La transparence doit également être développée entre toutes les parties prenantes.

Nous constatons également une augmentation de la difficulté à faire accepter des innovations dont l’efficacité est difficile à démontrer, mais qui sont importantes quand il n’existe pas d’alternative thérapeutique. Il faut prendre ce sujet en considération.

La question de la « jurisprudence » est aussi importante pour certaines classes thérapeutiques très innovantes actuellement en développement, comme la thérapie génique. Si une nouvelle classe se développe et obtient un prix significatif, tous les médicaments de la même classe suivent et demandent le même niveau. Plus ces innovations s’industrialiseront, et plus leurs coûts pourront être revus à la baisse, mais, en tout état de cause, il convient d’être vigilant à ce sujet.

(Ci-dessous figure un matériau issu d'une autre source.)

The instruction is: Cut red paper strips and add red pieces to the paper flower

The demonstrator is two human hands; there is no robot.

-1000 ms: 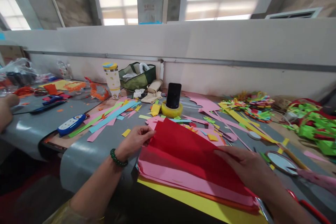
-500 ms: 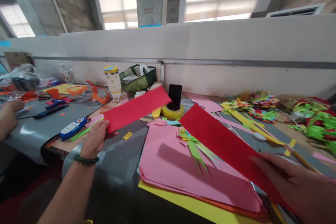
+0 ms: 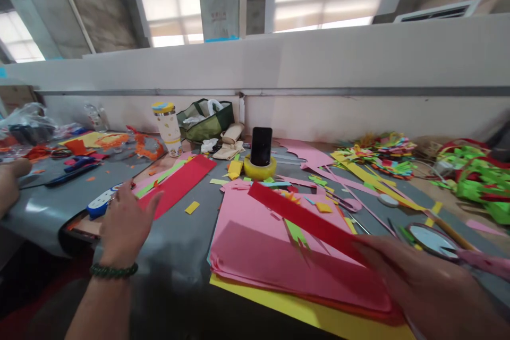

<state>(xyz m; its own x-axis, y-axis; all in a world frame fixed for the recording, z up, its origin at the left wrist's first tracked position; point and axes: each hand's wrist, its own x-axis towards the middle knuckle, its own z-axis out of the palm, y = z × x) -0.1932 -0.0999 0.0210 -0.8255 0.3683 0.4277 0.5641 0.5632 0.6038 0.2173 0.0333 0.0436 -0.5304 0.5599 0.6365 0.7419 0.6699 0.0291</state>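
Note:
A red paper strip [image 3: 181, 185] lies on the grey table at the left. My left hand [image 3: 126, 220] is just in front of its near end, fingers spread, holding nothing. Above a stack of pink sheets [image 3: 255, 239] hangs a second red strip [image 3: 303, 218], tilted, its right end pinched in my right hand [image 3: 422, 276]. Beneath that strip, green fringed paper [image 3: 297, 232] rests on the pink stack. Yellow paper [image 3: 279, 305] sticks out under the stack's front edge.
A phone [image 3: 262, 146] stands in a yellow tape roll [image 3: 260, 169]. Behind are a tumbler [image 3: 167, 130] and a green bag [image 3: 207, 122]. At the right lie a round mirror-like disc [image 3: 432, 239] and fringed paper [image 3: 482, 183]. Another person's hand [image 3: 14, 175] shows at far left.
The left red strip, earlier held up, now lies on the table, let go by my left hand, which has opened and moved down-left. My right hand and its strip have shifted left and down.

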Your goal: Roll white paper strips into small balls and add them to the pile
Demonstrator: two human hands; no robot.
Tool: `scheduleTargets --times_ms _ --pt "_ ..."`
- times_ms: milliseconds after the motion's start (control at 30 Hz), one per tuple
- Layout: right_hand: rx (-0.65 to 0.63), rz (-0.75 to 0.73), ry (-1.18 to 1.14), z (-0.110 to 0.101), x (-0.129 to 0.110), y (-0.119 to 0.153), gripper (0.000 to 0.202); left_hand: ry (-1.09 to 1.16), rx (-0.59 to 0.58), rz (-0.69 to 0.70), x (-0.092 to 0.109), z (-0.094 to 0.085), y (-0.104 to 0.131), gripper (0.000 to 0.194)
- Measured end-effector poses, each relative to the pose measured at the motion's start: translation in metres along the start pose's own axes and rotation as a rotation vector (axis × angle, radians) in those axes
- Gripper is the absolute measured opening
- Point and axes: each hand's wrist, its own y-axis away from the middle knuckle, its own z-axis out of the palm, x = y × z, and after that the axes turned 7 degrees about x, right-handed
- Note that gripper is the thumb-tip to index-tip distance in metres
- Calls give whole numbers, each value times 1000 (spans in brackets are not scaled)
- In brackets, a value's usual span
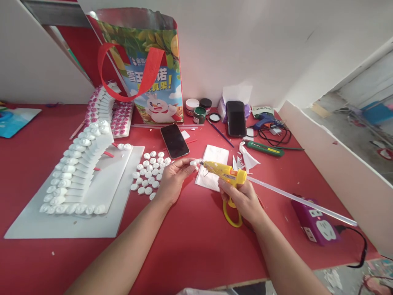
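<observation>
Between the fingertips of my left hand (173, 178) is a small white rosette (194, 163). My right hand (241, 196) is wrapped round the handle of a yellow glue gun (225, 171), whose nozzle points left at the rosette, at or very near it. A long clear glue stick (301, 199) sticks out of the gun's back. Several white rosettes (148, 173) lie on the red table left of my left hand. Farther left, a curved stepped white model (80, 174) edged with white rosettes stands on a white board (27, 223).
A tall printed bag (156, 73) stands at the back, beside a pink-and-white model (100, 107). Phones (175, 140), paint jars (199, 115), a green cutter (265, 148), a blue glue gun (267, 121) and white paper (216, 154) lie beyond my hands. A purple power socket (317, 225) is at right.
</observation>
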Motion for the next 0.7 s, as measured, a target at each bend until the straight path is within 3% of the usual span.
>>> scheduleTargets --times_ms 300,700 --pt "79 56 23 -2 0 1 52 -16 -4 -9 -1 -1 0 35" --pt "32 -14 30 0 3 1 50 -32 -31 -13 1 1 1 34"
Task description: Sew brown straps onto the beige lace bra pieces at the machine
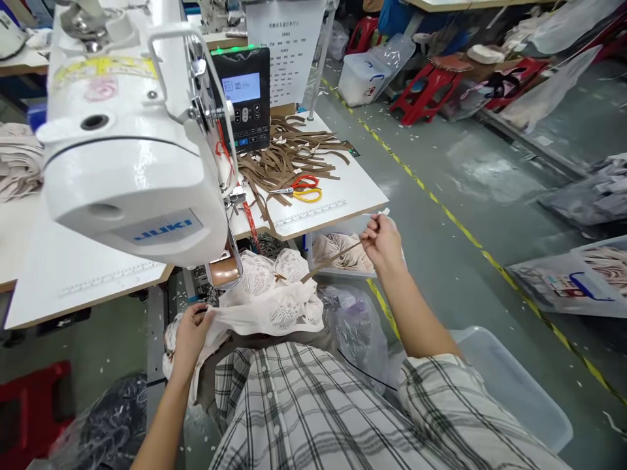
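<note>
White lace bras [284,310] lie across my lap below the sewing machine head [142,170]. My left hand [190,336] is closed on the edge of one bra's white band, left of the cups. Out to the right, my right hand [383,243] pinches one end of a thin brown strap [336,260]. This strap slants down from my fingers to the bras; how it meets them is hard to make out. A small white bit sticks out above my right fingers.
Brown straps [289,147] are heaped on the white table [333,212], beside red-and-yellow scissors [306,189]. A bin of pale fabric pieces [343,251] stands under the table edge. An open plastic bin [509,385] is at my right, and a red stool [36,411] at lower left.
</note>
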A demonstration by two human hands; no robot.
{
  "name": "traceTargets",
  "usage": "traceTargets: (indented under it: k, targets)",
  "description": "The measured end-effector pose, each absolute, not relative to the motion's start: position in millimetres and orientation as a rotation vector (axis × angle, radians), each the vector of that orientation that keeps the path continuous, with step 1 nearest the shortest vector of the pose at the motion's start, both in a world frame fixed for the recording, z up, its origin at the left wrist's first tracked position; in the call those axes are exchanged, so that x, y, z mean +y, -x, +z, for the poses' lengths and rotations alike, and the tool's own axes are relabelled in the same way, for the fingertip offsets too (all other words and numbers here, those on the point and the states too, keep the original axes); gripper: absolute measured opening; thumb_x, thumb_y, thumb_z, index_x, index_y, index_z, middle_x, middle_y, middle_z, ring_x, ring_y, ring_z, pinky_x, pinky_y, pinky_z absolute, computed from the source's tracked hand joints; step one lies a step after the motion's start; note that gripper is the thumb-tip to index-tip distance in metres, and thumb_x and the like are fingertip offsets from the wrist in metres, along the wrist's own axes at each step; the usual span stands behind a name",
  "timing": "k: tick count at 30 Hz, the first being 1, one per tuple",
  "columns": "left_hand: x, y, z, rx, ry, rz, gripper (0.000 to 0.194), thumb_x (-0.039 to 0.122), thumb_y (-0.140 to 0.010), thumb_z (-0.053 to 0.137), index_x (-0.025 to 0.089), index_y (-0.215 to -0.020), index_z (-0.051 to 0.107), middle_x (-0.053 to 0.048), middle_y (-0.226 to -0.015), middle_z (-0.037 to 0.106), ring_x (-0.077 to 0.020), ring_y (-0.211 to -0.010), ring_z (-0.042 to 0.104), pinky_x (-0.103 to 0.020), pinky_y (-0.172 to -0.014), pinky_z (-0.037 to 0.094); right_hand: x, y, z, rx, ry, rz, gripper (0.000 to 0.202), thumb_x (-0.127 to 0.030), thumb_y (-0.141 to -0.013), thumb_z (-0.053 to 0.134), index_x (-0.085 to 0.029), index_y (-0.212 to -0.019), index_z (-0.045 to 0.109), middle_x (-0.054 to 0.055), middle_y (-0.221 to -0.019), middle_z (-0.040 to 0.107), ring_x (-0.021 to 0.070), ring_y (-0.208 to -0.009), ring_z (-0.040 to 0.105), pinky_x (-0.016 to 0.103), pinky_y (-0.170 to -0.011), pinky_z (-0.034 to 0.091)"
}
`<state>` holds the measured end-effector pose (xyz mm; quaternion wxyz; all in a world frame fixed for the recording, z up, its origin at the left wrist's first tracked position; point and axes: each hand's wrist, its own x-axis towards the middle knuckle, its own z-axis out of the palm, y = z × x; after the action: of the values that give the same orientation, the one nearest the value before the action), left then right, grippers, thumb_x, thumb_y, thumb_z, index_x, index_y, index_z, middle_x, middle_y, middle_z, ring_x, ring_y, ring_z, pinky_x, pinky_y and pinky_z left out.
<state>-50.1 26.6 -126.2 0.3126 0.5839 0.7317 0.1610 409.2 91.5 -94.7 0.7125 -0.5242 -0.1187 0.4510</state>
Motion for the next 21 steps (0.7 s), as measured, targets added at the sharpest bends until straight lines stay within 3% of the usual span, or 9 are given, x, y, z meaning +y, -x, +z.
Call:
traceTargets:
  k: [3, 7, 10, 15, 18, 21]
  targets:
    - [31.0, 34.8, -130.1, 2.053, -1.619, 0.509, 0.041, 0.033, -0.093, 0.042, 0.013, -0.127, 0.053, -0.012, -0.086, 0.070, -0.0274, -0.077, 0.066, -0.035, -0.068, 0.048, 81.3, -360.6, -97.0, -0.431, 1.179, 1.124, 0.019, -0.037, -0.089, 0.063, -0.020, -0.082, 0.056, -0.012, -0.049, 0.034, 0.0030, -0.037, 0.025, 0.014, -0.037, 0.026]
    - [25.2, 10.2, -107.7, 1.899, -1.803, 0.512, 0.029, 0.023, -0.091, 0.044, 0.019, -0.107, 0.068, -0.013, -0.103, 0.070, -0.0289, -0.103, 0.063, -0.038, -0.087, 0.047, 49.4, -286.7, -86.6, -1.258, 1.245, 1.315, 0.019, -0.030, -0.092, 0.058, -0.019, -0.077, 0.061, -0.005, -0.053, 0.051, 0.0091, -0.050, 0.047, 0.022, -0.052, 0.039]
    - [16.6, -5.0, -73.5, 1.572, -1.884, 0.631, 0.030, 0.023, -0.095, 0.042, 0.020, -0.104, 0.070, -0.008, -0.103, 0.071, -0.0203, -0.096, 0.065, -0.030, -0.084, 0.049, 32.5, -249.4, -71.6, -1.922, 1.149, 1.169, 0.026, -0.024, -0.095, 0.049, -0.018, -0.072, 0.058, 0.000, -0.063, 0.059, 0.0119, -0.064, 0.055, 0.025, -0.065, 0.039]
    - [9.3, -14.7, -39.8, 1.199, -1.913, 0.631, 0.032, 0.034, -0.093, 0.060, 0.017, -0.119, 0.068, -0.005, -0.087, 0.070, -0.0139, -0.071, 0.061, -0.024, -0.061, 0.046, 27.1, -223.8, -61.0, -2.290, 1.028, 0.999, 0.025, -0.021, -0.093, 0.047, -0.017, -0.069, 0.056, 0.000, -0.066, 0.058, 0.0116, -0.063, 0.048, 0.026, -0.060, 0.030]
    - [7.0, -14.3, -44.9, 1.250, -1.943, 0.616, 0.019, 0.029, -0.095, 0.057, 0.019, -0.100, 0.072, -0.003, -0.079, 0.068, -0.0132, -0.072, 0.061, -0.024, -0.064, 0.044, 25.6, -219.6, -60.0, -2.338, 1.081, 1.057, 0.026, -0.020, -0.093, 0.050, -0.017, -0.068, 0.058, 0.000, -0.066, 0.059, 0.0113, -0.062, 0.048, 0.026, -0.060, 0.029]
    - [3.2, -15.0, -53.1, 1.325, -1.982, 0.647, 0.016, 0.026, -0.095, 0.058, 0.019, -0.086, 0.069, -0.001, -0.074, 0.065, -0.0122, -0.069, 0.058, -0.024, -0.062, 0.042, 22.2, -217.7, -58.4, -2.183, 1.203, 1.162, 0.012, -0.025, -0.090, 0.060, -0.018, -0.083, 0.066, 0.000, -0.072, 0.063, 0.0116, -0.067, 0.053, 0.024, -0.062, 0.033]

En tant qu’association de malades, nous ne souhaitons évidemment pas un plafonnement de la solidarité nationale.

Enfin, nous espérons beaucoup de la stratégie nationale de santé, notamment le fait que l’accès aux innovations en santé doivent être disponibles pour l’ensemble de la population. Nous devons collectivement être imaginatifs pour éviter les éventuels blocages.

Liens d’intérêt

L’auteur déclare n’avoir aucun lien d’intérêt concernant les données publiées dans cet article.